Dust Collection, Antigen Measurement, and Blood Collection
Dust samples from a subset of 74 homes during the first 12 mo of recruitment were analyzed for inhalant antigens in the approximate order they were enrolled. Most samples were collected prenatally (n = 68; mean, 43 d; range, 3 to 82 d prepartum), and six were collected postpartum (mean, 26 d; range, 4 to 82 d). Dust samples were vacuumed separately from the kitchen and pregnant mother's bed (17). Mouse urinary protein was assayed with a competitive enzyme-linked immunosorbent assay (ELISA) using a mouse urine mixture (containing Mus m 1), a polyclonal antibody (rabbit antimouse) (Greer Laboratories, Inc., Lenoir, NC), and a polyclonal goat antirabbit antibody (Sigma Chemical Co., St Louis, MO). Dust mite (Der f 1 and Der p 1) and cockroach antigens (Bla g 2) were assayed by ELISA (Indoor Biotechnologies, Clwyd, UK) (18).

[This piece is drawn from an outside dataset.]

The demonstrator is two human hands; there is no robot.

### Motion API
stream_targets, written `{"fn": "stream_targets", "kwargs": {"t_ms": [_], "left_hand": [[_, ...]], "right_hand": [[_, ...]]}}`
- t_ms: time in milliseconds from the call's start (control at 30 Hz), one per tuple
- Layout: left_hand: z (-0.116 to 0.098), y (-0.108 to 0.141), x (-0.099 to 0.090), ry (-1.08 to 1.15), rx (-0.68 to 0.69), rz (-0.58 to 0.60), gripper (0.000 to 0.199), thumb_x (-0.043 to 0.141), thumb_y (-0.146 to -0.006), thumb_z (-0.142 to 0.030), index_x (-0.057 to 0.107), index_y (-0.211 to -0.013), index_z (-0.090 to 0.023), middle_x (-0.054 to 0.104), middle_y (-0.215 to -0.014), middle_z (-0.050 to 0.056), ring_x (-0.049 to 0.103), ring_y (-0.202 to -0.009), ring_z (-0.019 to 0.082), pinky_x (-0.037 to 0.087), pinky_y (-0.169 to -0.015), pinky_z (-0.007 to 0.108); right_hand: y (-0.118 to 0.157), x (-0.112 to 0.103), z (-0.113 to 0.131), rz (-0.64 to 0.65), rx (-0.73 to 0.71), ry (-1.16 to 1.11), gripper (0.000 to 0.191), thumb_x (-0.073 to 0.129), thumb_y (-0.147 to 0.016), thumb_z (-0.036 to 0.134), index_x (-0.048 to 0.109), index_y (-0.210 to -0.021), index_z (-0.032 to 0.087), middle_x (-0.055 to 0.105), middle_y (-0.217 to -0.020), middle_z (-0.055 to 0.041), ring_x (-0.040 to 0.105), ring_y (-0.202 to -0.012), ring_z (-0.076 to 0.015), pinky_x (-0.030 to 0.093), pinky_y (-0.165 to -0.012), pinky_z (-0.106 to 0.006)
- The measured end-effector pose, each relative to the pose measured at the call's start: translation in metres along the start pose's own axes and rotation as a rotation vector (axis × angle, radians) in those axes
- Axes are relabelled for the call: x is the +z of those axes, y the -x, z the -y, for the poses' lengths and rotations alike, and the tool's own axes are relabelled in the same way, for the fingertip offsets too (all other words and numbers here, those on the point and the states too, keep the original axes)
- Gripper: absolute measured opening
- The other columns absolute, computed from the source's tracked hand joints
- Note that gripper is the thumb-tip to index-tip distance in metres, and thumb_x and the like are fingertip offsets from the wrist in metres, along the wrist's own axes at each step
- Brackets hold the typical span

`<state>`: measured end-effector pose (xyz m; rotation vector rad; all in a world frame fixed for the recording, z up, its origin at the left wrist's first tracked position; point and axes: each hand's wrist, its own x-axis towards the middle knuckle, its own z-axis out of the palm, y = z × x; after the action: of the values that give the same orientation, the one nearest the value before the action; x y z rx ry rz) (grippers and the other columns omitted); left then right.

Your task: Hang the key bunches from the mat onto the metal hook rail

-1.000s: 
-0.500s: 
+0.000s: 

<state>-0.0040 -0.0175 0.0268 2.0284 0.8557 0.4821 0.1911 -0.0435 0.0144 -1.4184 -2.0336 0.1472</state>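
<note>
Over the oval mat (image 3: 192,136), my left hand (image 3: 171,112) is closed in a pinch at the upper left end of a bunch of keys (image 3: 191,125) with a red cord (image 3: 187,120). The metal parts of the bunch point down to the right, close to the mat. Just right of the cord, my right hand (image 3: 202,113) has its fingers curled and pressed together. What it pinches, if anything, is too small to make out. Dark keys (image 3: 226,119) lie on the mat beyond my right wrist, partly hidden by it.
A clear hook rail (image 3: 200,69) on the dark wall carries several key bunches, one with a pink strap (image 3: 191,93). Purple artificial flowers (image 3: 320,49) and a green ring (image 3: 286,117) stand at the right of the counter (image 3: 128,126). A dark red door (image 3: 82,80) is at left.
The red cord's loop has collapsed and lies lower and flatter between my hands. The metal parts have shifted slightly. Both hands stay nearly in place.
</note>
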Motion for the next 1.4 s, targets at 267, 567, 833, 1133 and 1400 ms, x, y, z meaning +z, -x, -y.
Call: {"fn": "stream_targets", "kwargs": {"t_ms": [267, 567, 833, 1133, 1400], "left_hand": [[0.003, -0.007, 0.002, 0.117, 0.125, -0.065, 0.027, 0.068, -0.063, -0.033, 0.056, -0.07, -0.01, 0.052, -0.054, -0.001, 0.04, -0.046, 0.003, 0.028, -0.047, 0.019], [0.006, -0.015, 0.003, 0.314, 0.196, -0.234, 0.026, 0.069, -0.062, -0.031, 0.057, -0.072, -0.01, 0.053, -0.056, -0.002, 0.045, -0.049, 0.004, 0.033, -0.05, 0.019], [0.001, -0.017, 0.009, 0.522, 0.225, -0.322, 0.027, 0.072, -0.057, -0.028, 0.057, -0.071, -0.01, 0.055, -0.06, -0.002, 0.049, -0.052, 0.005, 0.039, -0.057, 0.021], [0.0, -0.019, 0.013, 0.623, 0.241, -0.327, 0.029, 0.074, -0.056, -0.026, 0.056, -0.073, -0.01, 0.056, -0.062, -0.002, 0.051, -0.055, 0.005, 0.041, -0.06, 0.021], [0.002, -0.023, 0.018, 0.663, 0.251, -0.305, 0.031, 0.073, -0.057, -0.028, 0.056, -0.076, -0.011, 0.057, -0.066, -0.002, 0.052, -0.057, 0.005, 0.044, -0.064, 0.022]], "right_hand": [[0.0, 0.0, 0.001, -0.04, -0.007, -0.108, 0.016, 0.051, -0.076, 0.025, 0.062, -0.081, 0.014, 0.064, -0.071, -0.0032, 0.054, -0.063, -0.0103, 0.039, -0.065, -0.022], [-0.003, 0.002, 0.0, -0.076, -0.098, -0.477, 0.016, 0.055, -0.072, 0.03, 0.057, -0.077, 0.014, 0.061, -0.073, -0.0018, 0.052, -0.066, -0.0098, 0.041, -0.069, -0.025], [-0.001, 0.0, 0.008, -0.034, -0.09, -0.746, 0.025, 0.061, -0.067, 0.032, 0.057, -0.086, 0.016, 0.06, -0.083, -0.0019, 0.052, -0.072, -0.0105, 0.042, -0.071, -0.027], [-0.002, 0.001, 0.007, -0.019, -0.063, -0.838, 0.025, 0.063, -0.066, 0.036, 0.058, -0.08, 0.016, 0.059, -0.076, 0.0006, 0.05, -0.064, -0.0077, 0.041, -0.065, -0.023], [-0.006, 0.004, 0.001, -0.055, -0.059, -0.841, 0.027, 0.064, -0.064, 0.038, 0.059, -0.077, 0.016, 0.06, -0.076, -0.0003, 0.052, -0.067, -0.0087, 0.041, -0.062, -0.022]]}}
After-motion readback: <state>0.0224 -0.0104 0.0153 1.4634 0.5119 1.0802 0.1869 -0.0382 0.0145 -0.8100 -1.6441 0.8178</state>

Cord blood was collected at delivery and maternal blood within 1 d postpartum. Fresh mononuclear blood cells were separated by density centrifugation (19) and plated in triplicate for proliferation assays and in duplicate for cytokine assays. In 12 cases, insufficient blood was obtained for mononuclear cell isolation.
Proliferation, IgE, and Cytokine Assays
Mononuclear cells were cultured in microtiter plates as described (13, 15). Cells were cultured for 5 d with phytohemagglutinin (PHA) positive control (10 µg/ml) (Sigma), German cockroach (10 µg/ml), Dermatophagoides pteronyssinus (10 µg/ml), D. farinae (10 µg/ml), mouse protein extract (10 µg/ml) (Greer Laboratories), and tetanus toxoid (1:500 dilution) (Wyeth-Lederle Vaccines and Pediatrics, Pearl River, NY) or no antigen. T-cell reactivity in response to D. pteronyssinus protein extracts (Greer Laboratories) with that in response to monoclonal affinity-purified Der p 1 and Der p 2 proteins (10 µg/ml) (kindly furnished by Martin Chapman, University of Virginia) in subset of cord (n = 51) and maternal (n = 57) specimens also was compared. Proliferation was measured by thymidine incorporation (20). Increased proliferation in response to antigen was defined as (1) Stimulation Index (SI) (averaged counts per minute [cpm] in the presence of antigen divided by averaged cpm without antigen) greater than 2, and (2) antigen-induced averaged cpm greater than 1,000 above background (14, 15). A separate aliquot of 3 × 105 cells/well was cultured simultaneously with PHA, cockroach, dust mite, mouse extract, or no antigen under identical conditions, and supernatants were collected on Day 5 for cytokine analysis.
Total serum levels were measured by immunoradiometric assay
(Total IgE IRMA; Diagnostics Products Corp., Los Angeles, CA). Allergen-specific IgE levels were measured by the Fluorescence Allergosorbent Test (FAST) (BioWhittaker, Walkersville, MD) (21). Interleukin-5 (IL-5) and interferon gamma (IFN-
) levels from culture supernatants were measured by ELISA (Immunotech, Marseille, France). All specimens were analyzed in duplicate.
Statistical Analysis
Nonparametric statistical analyses were performed as described (22), except where noted. Levene's test for equality of variance was utilized to determine the appropriate form of t test prior to parametric testing. Exposure/biomarker relationships were assessed by categorizing the dustborne antigen into four groups (below detectable limits, 0 to 2, 2 to 8, > 8 µg or Ug/g) and performing ANOVA for trends (SPSS statistical software, Chicago, IL). Comparisons between proliferation in response to D. pteronyssinus protein extract (containing Der p 1 and Der p 2 proteins) and purified Der p 1 or Der p 2 protein were made as described (see Appendix ).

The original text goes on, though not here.